Based on the names of creators that attract owners of cats and dogs to comment, we can see that these names are mainly about:

1) Veterinarians, pet training or animal rescue channel

2) Some famous dogs or cats on the internet

3) Some funny videos about cats and dogs

#### 5. Analysis and Future work

##### 1) overview of project 
This project mainly focus on identifying the owners of cats and dogs from all users by their comments.
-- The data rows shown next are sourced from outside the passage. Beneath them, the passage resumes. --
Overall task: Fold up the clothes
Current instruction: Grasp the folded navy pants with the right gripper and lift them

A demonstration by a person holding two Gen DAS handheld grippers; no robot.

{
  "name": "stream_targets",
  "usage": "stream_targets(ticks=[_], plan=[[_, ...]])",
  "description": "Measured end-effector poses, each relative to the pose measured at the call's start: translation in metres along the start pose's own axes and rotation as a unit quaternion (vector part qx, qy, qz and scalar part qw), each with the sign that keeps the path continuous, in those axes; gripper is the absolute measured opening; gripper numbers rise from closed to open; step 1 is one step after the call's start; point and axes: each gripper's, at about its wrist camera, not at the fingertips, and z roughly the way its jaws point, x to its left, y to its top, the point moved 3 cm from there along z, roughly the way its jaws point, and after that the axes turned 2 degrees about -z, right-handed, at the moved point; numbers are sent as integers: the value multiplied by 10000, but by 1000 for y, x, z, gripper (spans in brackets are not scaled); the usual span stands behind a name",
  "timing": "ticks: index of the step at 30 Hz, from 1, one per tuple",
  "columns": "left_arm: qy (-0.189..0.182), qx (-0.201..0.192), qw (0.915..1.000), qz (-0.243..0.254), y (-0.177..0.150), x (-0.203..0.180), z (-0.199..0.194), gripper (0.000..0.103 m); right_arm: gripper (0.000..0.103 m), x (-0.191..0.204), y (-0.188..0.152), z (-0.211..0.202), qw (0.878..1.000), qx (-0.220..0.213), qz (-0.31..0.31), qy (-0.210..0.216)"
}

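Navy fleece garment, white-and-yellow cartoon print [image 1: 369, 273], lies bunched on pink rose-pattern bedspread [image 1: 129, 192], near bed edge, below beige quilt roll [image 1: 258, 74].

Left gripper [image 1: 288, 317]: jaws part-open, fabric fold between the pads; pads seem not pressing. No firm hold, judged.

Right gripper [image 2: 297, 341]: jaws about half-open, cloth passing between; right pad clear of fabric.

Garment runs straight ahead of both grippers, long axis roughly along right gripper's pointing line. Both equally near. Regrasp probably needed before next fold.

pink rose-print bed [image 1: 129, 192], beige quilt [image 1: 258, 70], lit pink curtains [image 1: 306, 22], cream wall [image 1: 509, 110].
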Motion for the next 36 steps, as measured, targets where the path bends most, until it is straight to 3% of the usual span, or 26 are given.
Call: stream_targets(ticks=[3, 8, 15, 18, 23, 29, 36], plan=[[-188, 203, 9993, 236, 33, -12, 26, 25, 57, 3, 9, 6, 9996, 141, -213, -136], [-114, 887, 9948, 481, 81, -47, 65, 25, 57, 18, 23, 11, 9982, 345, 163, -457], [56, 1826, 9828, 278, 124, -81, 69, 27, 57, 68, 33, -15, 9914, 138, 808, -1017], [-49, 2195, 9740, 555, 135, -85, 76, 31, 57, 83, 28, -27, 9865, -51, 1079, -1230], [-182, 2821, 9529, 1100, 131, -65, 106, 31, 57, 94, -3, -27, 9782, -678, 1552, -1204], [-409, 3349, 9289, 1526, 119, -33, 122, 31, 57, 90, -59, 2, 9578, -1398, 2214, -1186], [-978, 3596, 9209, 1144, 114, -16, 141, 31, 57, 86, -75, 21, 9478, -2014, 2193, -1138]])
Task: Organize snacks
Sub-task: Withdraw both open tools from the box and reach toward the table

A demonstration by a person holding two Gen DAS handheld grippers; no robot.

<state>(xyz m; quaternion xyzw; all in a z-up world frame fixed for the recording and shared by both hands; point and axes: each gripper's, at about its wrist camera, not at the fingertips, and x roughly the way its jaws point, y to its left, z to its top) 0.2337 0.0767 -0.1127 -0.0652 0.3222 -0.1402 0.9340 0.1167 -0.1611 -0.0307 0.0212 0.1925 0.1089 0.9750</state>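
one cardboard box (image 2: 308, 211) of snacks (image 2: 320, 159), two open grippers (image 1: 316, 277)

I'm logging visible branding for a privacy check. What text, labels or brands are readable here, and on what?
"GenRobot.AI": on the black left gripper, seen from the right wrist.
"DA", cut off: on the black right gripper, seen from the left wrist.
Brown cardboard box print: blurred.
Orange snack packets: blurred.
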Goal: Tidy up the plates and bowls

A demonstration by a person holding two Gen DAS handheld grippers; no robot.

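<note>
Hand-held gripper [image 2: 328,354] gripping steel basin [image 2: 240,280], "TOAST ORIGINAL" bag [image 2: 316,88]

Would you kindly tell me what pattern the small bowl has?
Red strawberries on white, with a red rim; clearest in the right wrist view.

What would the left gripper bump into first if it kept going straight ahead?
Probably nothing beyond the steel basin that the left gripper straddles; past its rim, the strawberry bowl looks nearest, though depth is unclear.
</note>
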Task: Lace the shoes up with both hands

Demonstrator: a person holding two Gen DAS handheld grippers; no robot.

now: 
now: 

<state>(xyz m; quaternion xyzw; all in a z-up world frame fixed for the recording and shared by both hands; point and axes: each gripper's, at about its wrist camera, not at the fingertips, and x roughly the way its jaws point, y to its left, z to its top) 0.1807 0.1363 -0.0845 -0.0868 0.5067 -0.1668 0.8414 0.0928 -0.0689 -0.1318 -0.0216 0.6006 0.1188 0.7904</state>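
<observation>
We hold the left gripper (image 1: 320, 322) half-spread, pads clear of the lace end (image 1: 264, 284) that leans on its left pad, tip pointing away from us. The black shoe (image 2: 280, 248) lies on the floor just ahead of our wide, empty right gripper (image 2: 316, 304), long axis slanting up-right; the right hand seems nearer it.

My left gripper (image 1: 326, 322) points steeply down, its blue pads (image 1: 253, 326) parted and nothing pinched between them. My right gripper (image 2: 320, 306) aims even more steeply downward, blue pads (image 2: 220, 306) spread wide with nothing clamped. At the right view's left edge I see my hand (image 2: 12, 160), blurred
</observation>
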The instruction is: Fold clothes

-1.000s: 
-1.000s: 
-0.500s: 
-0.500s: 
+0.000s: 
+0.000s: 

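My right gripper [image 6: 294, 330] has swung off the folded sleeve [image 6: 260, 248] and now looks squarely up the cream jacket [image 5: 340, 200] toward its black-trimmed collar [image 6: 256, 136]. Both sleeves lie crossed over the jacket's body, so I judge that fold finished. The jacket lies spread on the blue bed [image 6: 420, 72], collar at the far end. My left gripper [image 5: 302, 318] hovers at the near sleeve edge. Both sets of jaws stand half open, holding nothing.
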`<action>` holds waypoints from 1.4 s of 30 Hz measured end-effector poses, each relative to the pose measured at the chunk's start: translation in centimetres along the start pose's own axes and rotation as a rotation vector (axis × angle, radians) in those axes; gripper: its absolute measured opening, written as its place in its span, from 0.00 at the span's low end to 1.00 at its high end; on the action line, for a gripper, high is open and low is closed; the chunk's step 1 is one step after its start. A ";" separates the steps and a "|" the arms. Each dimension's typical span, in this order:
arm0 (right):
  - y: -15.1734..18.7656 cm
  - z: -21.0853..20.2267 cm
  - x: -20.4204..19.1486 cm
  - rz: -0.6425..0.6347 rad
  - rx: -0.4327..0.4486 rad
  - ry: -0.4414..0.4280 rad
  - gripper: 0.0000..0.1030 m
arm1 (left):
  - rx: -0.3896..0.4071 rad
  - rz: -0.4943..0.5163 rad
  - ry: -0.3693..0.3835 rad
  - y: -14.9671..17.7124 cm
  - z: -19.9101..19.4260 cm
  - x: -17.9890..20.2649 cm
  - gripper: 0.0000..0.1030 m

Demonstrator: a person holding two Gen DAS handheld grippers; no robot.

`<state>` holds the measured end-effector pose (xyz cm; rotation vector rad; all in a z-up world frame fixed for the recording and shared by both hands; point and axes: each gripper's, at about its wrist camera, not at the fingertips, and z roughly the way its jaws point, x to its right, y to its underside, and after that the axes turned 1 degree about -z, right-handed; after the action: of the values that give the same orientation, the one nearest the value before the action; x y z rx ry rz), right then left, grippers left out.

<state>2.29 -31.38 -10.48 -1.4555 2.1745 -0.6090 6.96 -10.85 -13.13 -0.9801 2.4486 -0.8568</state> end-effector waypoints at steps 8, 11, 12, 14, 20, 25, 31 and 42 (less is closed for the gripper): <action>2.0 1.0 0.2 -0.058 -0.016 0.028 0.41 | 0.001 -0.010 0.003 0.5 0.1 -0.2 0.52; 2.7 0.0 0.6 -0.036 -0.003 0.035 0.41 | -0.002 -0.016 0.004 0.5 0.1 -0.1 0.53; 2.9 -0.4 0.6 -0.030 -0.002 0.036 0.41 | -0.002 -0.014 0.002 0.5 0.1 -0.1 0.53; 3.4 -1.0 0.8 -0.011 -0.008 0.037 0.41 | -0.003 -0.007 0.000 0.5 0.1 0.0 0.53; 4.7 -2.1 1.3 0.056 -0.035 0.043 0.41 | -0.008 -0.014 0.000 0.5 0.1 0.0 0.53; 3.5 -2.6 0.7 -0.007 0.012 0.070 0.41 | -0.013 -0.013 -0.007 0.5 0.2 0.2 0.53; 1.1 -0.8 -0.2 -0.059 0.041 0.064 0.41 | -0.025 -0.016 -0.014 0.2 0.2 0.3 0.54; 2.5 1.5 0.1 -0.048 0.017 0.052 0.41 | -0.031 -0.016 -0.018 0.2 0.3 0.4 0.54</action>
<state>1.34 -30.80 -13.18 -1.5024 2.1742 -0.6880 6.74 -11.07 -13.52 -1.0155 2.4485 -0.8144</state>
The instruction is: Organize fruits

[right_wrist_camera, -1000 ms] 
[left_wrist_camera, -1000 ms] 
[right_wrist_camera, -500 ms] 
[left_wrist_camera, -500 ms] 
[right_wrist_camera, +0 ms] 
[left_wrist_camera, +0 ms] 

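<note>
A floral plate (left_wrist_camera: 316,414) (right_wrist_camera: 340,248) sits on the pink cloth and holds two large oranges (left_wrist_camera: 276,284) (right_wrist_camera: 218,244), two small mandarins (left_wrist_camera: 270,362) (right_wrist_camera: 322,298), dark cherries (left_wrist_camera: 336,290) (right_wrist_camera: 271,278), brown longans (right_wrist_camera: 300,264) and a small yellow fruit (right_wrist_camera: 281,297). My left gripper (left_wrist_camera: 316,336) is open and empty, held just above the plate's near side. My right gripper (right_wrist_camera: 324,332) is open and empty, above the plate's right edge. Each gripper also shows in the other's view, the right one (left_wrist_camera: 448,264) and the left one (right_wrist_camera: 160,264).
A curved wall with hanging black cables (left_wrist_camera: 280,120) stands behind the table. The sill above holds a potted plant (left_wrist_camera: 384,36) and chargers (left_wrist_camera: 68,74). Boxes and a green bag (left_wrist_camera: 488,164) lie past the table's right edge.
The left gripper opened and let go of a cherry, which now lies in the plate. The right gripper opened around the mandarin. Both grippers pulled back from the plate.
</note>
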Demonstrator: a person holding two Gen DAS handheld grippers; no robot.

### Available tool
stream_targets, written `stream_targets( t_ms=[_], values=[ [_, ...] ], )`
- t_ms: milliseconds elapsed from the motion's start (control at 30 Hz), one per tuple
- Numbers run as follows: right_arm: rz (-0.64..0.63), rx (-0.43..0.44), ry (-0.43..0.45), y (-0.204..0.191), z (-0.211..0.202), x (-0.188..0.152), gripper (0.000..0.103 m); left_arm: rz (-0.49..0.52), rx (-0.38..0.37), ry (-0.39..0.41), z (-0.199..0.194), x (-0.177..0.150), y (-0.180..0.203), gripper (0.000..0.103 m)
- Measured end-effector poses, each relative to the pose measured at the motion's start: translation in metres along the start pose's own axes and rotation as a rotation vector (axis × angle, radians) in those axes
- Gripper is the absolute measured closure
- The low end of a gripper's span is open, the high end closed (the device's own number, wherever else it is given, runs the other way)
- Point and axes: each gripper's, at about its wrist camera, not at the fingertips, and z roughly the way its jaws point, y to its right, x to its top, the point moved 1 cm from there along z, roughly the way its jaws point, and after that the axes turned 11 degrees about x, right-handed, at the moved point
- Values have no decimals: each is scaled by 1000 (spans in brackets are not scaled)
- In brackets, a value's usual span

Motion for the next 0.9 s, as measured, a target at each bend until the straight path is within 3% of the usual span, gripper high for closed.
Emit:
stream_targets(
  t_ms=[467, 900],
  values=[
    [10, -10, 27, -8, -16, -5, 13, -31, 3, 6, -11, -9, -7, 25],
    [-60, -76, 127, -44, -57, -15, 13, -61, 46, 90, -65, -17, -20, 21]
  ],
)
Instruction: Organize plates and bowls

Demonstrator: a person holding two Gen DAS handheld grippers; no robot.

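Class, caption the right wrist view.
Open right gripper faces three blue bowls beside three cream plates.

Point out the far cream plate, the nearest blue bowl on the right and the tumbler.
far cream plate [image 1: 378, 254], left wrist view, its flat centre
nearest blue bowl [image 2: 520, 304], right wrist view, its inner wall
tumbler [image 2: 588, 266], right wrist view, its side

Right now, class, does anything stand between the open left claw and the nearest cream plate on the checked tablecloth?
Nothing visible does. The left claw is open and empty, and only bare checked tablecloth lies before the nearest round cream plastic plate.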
After that, I do some research on the toptics and creators that attract them.

##### 2) data clean and analysis
There are several important points of the data processing in this project. Firstly, I need to define the identification to extract the label from comments. Then, I need to apply word2Vec method here to convert their comments to features. Finally, I need to do the down-sampling on the label 0 because this dataset is very unbalanced and the models I apply are all supervised learning models which are sensitive to unbalanced data.

##### 3) build ml model
For all the models applied in this project, I create cross-validation to find the optimal hyper-parameters for them. And the metric I used in this project is AUC score since this metric can show the performance of models on various aspects.

##### 4) recommendation based on the model results
Based on the result of this project, I advise the creators who want to attract more owners should pay attention to their name. They should make a name that is relative to dogs and cats. What's more, I also find out that owners of dogs and cats are very attractive by the famous pets on the internet.